Kemudian, Yan melakukan perjalanan ke timur untuk mengunjungi Pingwang Yi. Setelah Zhang minum banyak anggur, dia memainkan sebuah permainan di dalam air. Dia meletakkan tikar bambu kecil dan tipis di atas air dan duduk di atasnya, minum dan bernyanyi. Tikar bambu tidak tenggelam. Tikar itu bergerak maju mundur dengan bebas seperti perahu, terkadang lambat dan terkadang cepat. Burung bangau kemudian datang dan melayang di atasnya, yang membuat Yan dan yang lainnya takjub. Setelah beberapa saat, Zhang melambai untuk berterima kasih pada Yan dan kemudian pergi dengan melayang.

Yan Zhenqing

Setelah pendeta Tao mencapai kesempurnaan, mereka meninggalkan bumi naik ke langit atau shijie (pembebasan jenazah).

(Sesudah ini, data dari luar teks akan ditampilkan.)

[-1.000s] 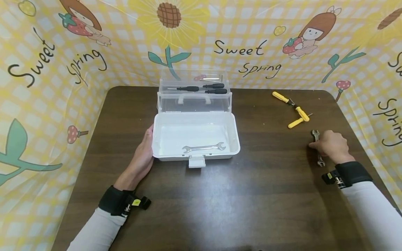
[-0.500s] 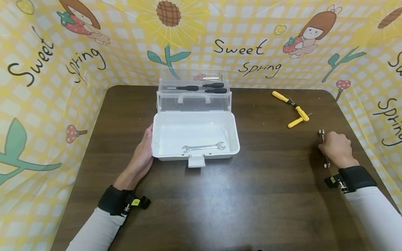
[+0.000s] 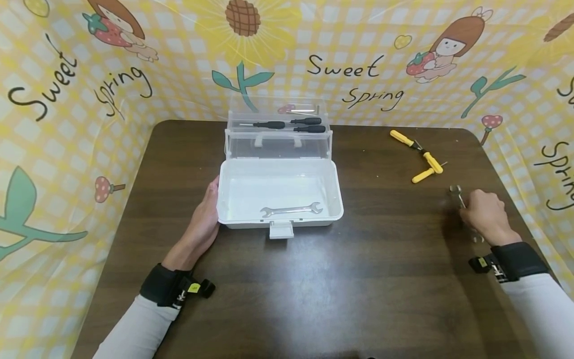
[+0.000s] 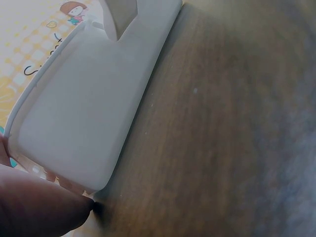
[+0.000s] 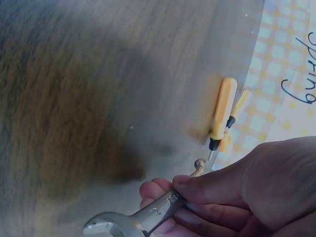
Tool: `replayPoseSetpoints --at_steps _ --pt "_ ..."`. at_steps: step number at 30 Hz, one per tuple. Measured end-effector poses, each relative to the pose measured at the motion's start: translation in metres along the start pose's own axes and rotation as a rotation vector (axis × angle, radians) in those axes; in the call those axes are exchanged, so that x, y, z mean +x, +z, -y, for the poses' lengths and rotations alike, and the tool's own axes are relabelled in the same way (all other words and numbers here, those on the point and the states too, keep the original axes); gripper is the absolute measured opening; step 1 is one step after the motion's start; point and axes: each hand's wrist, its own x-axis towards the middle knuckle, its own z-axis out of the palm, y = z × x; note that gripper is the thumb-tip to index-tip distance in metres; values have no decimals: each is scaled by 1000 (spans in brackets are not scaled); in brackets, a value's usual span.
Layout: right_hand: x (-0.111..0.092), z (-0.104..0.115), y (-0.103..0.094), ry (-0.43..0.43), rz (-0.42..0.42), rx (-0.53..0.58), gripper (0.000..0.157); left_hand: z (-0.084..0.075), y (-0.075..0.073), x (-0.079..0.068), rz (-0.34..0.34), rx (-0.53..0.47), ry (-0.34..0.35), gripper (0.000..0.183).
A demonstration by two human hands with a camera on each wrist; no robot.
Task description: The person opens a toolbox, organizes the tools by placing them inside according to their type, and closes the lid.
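A white plastic toolbox [image 3: 237, 224] stands with its lid raised at the middle of the table. Flat along its left side lies my left hand [image 3: 199, 219], fingers extended; the left wrist view shows the thumb [image 4: 44, 202] at the box's lower corner. Inside the box is a silver open-end wrench [image 3: 291, 211]. Over at the right, my right hand [image 3: 486, 214] pinches a second open-end wrench [image 5: 160, 211] by its shaft between thumb and fingers. In the right wrist view one wrench end points toward the camera and the other shows beyond the fingers.
Behind the box, the clear lid compartment [image 3: 278, 145] holds several black-handled screwdrivers [image 3: 269, 125]. Yellow-handled screwdrivers [image 3: 421, 176] lie at the back right of the brown table [image 3: 358, 279]. A yellow checked cloth [image 3: 188, 85] surrounds the table's back and sides.
My right hand has taken the wrench up from the table, shifting slightly right and toward me, and the wrench has tilted. The left hand keeps its place on the box.
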Motion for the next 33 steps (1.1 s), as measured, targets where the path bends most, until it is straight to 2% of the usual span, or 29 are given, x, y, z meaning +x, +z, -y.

Yan terkenal karena karakternya yang jujur dan kaligrafinya. Tulisannya digambarkan sebagai “tegak dan tidak kaku, serius dan tidak sulit, murah hati dan mendalam, agung dan anggun,” “berhubungan dengan makna kuno dan menanamkan keterampilan dalam kepolosan.” Misalnya, ia menulis “Monumen Pagoda Duobao” di tahun-tahun awalnya dan “Monumen untuk Memuji Potret Dongfang Shuo” di tahun-tahun pertengahan. “Kisah Altar Abadi Magu” dan “Monumen Yan Qinli” dianggap sebagai contoh kaligrafi terbaik dalam sejarah Tiongkok.

Kaligrafi Yan juga membuktikan karakter mulia dan kultivasinya. Menurut Taiping Guangji, Yan dijebak oleh seorang pejabat tinggi dan dibunuh oleh tentara pemberontak. Namun Yan tidak menyerah dan meninggal dengan bermartabat. Sebelum digantung, dia berkata, “Saya berkultivasi Taoisme dan berharap dapat menjaga tubuh saya.” Tentara pemberontak menguburkannya setelah dia meninggal. Ketika keluarganya kemudian mengambil jenazahnya dan memasukkannya ke dalam peti mati, mereka melihat jenazahnya masih asli, hampir seperti dia masih hidup. Saat mereka membawa peti mati itu, mereka menyadari bahwa peti itu mulai terasa semakin ringan. Ketika mereka tiba di tempat pemakaman, mereka membuka peti mati dan mendapati peti itu kosong. Di Taiping Guangji dikatakan bahwa lebih dari sepuluh tahun setelah Yan meninggal, seorang pelayan keluarga pergi ke kota lain dan melihat Yan.

Ini adalah kisah shijie (pembebasan mayat). Artinya, sebelum seseorang mencapai kesempurnaan dalam Taoisme, ia mengubah suatu benda (seperti batang bambu atau sepatu) menjadi seperti jenazahnya, sedangkan jati dirinya tinggal di dunia dan menyelesaikan segala sesuatunya sebelum meninggalkan bumi menuju ke surga.